Korean Peninsula Heating Up
(August 11th) At the 11th Moscow Conference on International Security, North Korean Defense Minister, Kang Sun Nam, expressed dire concerns about Western escalation toward nuclear war in the region. The conflict between North Korea and US-backed South Korea came to a halt in 1953 and a demilitarised zone was agreed upon between the two nations. They have since enjoyed an uneasy peace since then, with various incidents threatening it throughout the years. At least from a Western media perspective, North Korea seems to be the primary agressor with it’s routine launches of missiles near and over South Korean air space, only for them to land in the ocean within neutral territory.

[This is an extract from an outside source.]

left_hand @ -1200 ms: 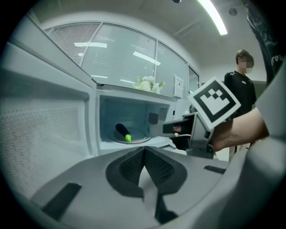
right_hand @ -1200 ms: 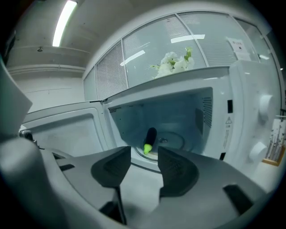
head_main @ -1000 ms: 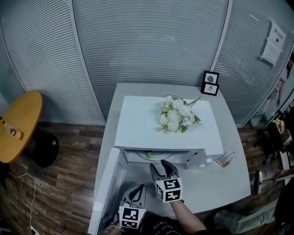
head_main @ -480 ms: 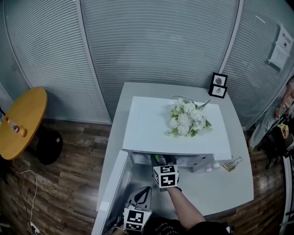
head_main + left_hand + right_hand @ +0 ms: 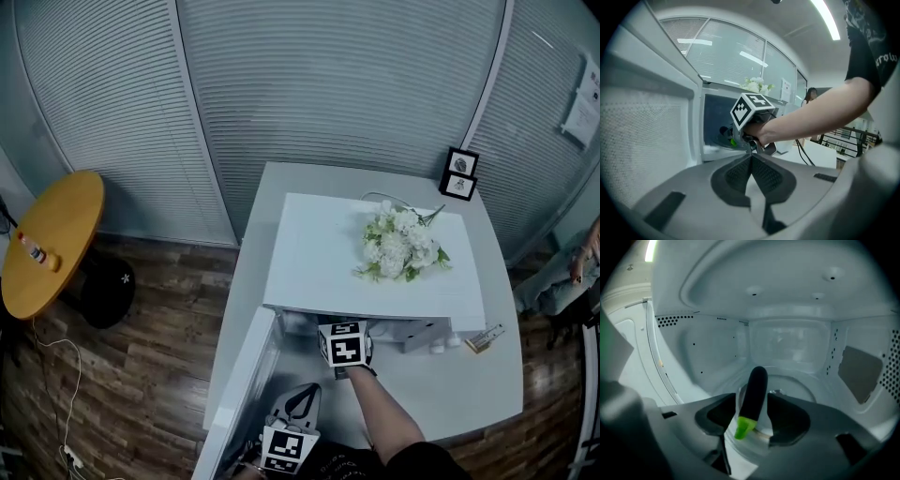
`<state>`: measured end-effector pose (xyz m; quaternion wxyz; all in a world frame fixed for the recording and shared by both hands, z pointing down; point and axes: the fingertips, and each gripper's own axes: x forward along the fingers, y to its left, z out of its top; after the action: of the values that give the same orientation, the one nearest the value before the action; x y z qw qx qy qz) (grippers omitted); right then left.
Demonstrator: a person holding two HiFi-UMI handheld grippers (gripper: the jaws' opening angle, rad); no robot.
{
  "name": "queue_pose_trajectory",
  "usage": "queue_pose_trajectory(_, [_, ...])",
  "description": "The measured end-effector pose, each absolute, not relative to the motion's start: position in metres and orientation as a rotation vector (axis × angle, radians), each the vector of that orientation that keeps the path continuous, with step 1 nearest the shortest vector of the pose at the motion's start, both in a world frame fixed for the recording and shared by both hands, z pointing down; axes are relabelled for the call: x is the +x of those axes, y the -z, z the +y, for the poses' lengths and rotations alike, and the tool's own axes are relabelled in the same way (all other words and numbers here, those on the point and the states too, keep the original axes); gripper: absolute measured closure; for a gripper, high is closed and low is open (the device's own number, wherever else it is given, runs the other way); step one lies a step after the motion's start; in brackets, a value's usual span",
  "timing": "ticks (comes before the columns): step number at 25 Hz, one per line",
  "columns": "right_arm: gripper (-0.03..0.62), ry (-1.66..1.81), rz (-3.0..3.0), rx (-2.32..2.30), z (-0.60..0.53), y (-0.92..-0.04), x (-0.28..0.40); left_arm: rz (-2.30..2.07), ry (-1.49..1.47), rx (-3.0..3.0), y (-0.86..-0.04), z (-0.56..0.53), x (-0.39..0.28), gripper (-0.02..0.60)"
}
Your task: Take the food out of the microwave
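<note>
R gripper point(image 5: 751, 397) in microwave point(image 5: 787, 333) — jaws astride eggplant point(image 5: 756, 383); L gripper point(image 5: 751, 158) jaws together

Cool, even light fills the head view, whose edges bow outward. Ceiling strip lights point(image 5: 825, 18) glare in the left gripper view (dark vignette at every corner). The microwave cavity point(image 5: 787, 348) is dim, grey, softly blurred up close.
</note>
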<state>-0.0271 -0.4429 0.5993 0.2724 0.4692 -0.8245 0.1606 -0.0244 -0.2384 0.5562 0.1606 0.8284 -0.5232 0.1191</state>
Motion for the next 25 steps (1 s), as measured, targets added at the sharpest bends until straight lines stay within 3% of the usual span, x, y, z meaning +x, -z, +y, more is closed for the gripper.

With that said, we don’t know how seriously any of the 800+ delegates at the conference took these concerns:
“The United States, which has been pursuing a hostile policy toward Korea as a state policy and has been blatantly infringing upon North Korea’s independent development and security interests, is driving the situation in Northeast Asia to the verge of a nuclear war outbreak,” he said. “America <….> since the beginning of this year has deployed to South Korea huge strategic nuclear means, including a nuclear-powered submarine, a strategic bomber, and a nuclear aircraft carrier battlegroup and has conducted several largest joint military drills imitating a total war with us. These drills were unprecedented in terms of scale, intensity and duration.”
“Now, the question is not in whether a nuclear war on the Korean Peninsula breaks out or not, the question is who, when and how unleashes it,” he stressed.